Не осуждайте меня. Какое чувство я могу испытывать к человеку, который даже тогда не появился, когда умирала моя мать.
А мама лежала в больничной палате и умирала. Обеими руками я сжимал ее высохшую, изможденную руку, и мне казалось, что она вот-вот испарится, как вода, улетучится.
На подоконнике стоял пустой стакан, прикрытый клочком бумаги. Я смотрел на этот стакан напряженным застывшим взглядом и не мог заставить себя посмотреть на маму. И мне было стыдно, потому что я чувствовал, как она смотрит на меня и беззвучно молит, чтобы я взглянул на нее, взглянул в последний раз, пока она еще дышит, пока еще может видеть меня. Я страшно желал, чтобы она схватила меня за руку покрепче и повлекла за собой на дно, окутанное мраком, куда она сама медленно опускалась. Но в то же время я был готов сопротивляться той, кого любил больше всех на этом свете. Эти два до конца не ясных мне самому чувства, казалось, отвлекали меня от реальных событий, которые происходили у меня на глазах, и я продолжал смотреть на пустой стакан и удивлялся, почему он прикрыт бумажкой. Этот назойливый вопрос так раздражал меня, что я встал, снял бумажку, смял ее и выбросил. После этого вернулся на свое прежнее место и только тогда смог посмотреть на маму. Седые волосы ее разметались на подушке, и казалось, что она лежит в золе, на еще не остывшем пепелище. Губы ее дрогнули едва заметно, и я понял, она что-то говорила мне. Почему-то вспомнилось, как очень давно мама вела меня за руку, в другой руке у нее был большой коричневый чемодан. Она часто останавливалась и садилась на него, а я тянул ее за подол: пошли, мамочка, ну, пошли! И она вставала и шла, и я радовался, потому что знал, что мы уезжаем, и просил маму посадить меня у окна. Дальше я помню зал ожидания с людьми, спящими на полу. На длинных деревянных скамьях сидели недвижные, словно деревянные статуи, женщины с закрытыми глазами. Мерцал синеватый свет, и было чувство, что поезд никогда не придет, хотя за дверью, которую охраняли милиционеры в красных фуражках, все время раздавался крик паровоза, и мне казалось, что там тоже все спят, и паровозы кричат во сне.
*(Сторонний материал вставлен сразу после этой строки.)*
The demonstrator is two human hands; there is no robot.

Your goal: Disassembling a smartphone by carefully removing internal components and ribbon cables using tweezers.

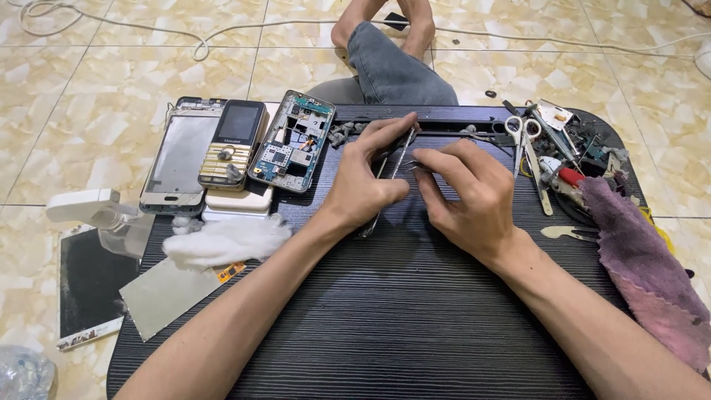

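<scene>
My left hand holds a thin phone frame on its edge, upright on the dark striped table, with fingers curled over its top. My right hand is closed on a small metal tool, probably tweezers, whose tip touches the frame's side. Both hands meet at the middle of the table's far half. The lower part of the frame is hidden behind my left palm.
At the far left lie an opened phone with bare circuit board, a keypad phone and a screen panel. White cotton and a grey sheet sit left. Scissors, loose parts and a purple cloth lie right. A spray bottle is on the floor.
</scene>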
Потом в вагоне была такая давка, что мне казалось, будто в вагоне вообще нет окон, а мы сидим в бочке, набитой людьми.
— Мама! — ревел я.— Мама!
А какой-то человек, упиравшийся подбородком в костыль, поставленный между ногами, говорил: «Замолчи, а то придет милиционер и тебя заберет». Потом на верхней полке у кого-то лопнул мешок, и купе наполнилось солью. «Спасите,— вопил пострадавший.— Помогите!» Я ползал по полу, собирал соль и высыпал ее в чью-то пригоршню, бездонную, как большой котел. Потом я просил напиться, но воды не было, инвалид на костылях рассердился на маму: брала ребенка в дорогу, а воды не захватила! И я замолчал. Засыпая, я ощутил в темноте прикосновение маминой щеки, она была влажная и соленая, как все вокруг.
Вот какую историю я вспомнил, когда смотрел на маму. Но она уже не могла меня видеть.
Мамука думает, что я тоже учусь в школе, потому что на моем столе лежат учебники физики, химии и астрономии для восьмого, девятого и десятого классов.